Anlat Bana Her Şeyi

148 4 0
                                    

Bana tekrar sarılan kollarını hissettim. Kapattım gözlerimi. Sadece onun kalp atışını hissetmek ya da acının biraz da olsa geçmesini istiyordum. Belki de her ikisini de...

Elleri saçlarımda gezintiye çıkmıştı gözlerimi aralayıp kafamı omzundan kaldırdım. Dudakları hafifçe kıvrıldı. "Ne oldu?" dedi.

"Biraz huylandım sanırım. Saçlarımla oynanmasını pek sevmem."

"Garip" dedi. Ama tekrar daldırdı ellerini saçlarımın arasına. Bir şey demedim. Yaklaşık beş dakika öylece durduk konuşmadan. Sonra Sina'nın telefonu çalmaya başladı. Telefonu cebinden çıkarıp ekrana baktı. "Açmam lazım." dedi.

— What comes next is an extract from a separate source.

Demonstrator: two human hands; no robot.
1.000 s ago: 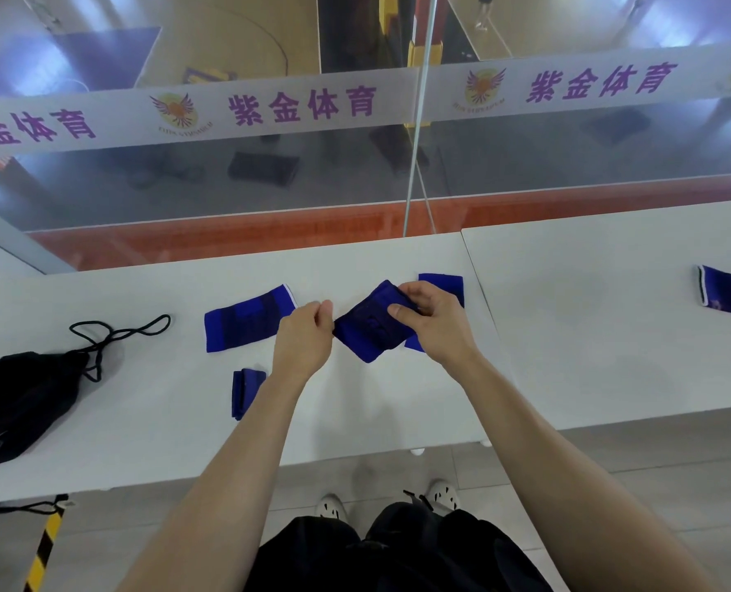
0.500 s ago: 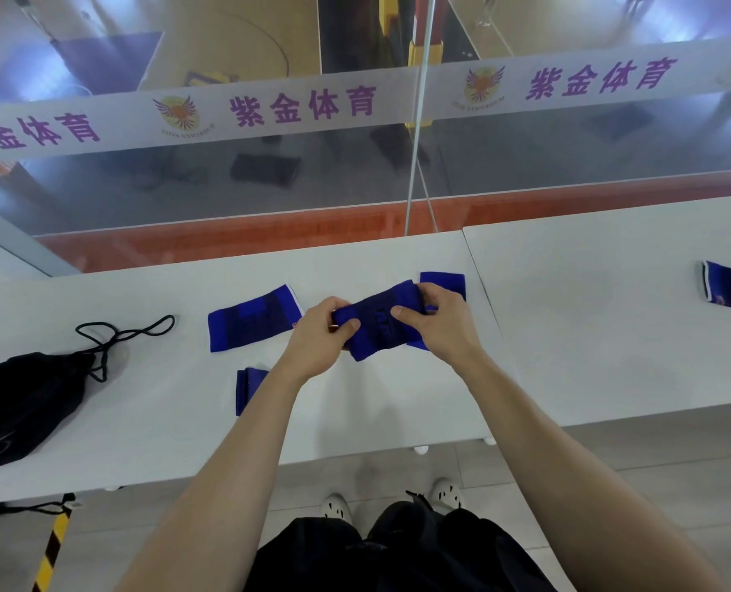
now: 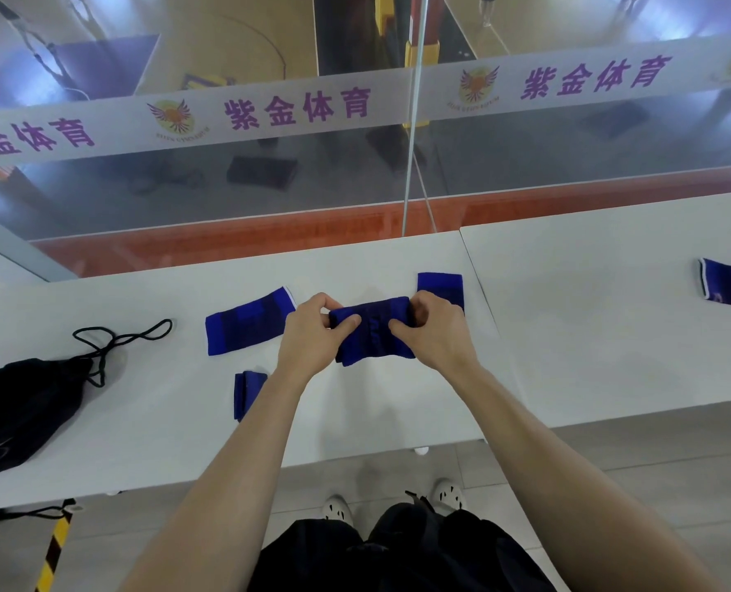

Kafamı sallayıp onayladım. Bir dakika bile sürmeyen telefon konuşmasından sonra arabayı çalıştırdı. "Fazla zamanımız olmadığı için sana sormuyorum." deyip devam etti. "Kısa bir süreliğine misafirliğe gideceğiz."

Şaşkın gözlerle Sina'ya bakakaldım. Ne diyebilirdim ki? Bana sormamıştı sonuçta. Gözlerimi kapattım ve derin bir nefes aldım.

"Beni bu saatten sonra görünmez say."

Sanırım sözümü tutuyordu veya onun da işine gelmişti. Çünkü yol boyunca tek bir kelime etmemişti. Gözlerim ağrıdan açılmıyordu. Biraz zorlayıp araladım gözlerimi.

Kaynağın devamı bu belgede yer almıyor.